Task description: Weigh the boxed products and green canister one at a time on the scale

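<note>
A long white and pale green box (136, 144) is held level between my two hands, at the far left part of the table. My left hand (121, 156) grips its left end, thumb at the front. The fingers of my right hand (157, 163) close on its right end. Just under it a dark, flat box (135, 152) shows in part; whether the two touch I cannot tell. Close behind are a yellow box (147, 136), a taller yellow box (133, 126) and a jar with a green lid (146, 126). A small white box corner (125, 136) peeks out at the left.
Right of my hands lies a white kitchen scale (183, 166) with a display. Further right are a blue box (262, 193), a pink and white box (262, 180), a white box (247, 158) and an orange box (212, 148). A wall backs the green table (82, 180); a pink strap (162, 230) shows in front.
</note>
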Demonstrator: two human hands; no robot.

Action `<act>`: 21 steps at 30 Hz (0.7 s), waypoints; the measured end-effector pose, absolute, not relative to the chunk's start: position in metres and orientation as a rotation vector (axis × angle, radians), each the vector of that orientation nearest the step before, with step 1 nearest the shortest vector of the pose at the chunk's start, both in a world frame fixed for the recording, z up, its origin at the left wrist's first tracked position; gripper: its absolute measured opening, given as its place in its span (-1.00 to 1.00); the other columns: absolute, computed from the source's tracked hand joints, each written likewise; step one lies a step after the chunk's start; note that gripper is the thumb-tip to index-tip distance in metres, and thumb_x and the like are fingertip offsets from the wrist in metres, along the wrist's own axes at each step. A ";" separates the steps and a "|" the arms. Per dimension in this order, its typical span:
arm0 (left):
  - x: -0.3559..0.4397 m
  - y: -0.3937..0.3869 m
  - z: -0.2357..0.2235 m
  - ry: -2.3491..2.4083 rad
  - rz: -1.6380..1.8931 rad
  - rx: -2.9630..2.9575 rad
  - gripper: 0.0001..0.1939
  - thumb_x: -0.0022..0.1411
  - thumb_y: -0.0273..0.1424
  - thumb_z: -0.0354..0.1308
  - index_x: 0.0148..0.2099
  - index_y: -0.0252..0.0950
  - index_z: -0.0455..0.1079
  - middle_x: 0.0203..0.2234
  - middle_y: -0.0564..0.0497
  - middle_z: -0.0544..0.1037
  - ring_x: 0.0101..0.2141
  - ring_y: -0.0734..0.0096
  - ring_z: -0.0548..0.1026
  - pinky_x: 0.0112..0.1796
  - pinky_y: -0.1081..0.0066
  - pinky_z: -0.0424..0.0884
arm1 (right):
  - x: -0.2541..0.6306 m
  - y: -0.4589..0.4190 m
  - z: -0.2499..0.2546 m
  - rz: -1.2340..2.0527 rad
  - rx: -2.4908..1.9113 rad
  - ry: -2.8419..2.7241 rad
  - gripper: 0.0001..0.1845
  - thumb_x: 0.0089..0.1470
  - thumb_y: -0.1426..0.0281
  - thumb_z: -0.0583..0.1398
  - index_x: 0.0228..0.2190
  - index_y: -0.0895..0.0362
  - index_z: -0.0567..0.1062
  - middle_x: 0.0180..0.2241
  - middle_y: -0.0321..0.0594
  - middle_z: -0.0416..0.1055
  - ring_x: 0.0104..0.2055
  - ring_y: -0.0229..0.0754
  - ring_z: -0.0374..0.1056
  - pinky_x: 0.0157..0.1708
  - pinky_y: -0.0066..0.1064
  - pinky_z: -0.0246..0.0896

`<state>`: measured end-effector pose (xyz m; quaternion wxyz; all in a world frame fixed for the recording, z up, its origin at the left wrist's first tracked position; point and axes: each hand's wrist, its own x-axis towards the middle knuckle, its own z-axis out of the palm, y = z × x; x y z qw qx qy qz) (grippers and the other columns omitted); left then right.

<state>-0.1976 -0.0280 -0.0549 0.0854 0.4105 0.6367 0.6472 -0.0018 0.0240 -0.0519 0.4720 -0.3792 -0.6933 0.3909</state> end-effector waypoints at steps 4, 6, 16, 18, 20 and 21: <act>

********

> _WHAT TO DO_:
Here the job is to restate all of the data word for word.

> _REPLY TO THE TASK_:
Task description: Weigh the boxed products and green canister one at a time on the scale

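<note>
A long white and pale green box (136, 144) is held level between my two hands, at the far left part of the table. My left hand (121, 156) grips its left end, thumb at the front. The fingers of my right hand (157, 163) close on its right end. Just under it a dark, flat box (135, 152) shows in part; whether the two touch I cannot tell. Close behind are a yellow box (147, 136), a taller yellow box (133, 126) and a jar with a green lid (146, 126). A small white box corner (125, 136) peeks out at the left.
Right of my hands lies a white kitchen scale (183, 166) with a display. Further right are a blue box (262, 193), a pink and white box (262, 180), a white box (247, 158) and an orange box (212, 148). A wall backs the green table (82, 180); a pink strap (162, 230) shows in front.
</note>
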Demonstrator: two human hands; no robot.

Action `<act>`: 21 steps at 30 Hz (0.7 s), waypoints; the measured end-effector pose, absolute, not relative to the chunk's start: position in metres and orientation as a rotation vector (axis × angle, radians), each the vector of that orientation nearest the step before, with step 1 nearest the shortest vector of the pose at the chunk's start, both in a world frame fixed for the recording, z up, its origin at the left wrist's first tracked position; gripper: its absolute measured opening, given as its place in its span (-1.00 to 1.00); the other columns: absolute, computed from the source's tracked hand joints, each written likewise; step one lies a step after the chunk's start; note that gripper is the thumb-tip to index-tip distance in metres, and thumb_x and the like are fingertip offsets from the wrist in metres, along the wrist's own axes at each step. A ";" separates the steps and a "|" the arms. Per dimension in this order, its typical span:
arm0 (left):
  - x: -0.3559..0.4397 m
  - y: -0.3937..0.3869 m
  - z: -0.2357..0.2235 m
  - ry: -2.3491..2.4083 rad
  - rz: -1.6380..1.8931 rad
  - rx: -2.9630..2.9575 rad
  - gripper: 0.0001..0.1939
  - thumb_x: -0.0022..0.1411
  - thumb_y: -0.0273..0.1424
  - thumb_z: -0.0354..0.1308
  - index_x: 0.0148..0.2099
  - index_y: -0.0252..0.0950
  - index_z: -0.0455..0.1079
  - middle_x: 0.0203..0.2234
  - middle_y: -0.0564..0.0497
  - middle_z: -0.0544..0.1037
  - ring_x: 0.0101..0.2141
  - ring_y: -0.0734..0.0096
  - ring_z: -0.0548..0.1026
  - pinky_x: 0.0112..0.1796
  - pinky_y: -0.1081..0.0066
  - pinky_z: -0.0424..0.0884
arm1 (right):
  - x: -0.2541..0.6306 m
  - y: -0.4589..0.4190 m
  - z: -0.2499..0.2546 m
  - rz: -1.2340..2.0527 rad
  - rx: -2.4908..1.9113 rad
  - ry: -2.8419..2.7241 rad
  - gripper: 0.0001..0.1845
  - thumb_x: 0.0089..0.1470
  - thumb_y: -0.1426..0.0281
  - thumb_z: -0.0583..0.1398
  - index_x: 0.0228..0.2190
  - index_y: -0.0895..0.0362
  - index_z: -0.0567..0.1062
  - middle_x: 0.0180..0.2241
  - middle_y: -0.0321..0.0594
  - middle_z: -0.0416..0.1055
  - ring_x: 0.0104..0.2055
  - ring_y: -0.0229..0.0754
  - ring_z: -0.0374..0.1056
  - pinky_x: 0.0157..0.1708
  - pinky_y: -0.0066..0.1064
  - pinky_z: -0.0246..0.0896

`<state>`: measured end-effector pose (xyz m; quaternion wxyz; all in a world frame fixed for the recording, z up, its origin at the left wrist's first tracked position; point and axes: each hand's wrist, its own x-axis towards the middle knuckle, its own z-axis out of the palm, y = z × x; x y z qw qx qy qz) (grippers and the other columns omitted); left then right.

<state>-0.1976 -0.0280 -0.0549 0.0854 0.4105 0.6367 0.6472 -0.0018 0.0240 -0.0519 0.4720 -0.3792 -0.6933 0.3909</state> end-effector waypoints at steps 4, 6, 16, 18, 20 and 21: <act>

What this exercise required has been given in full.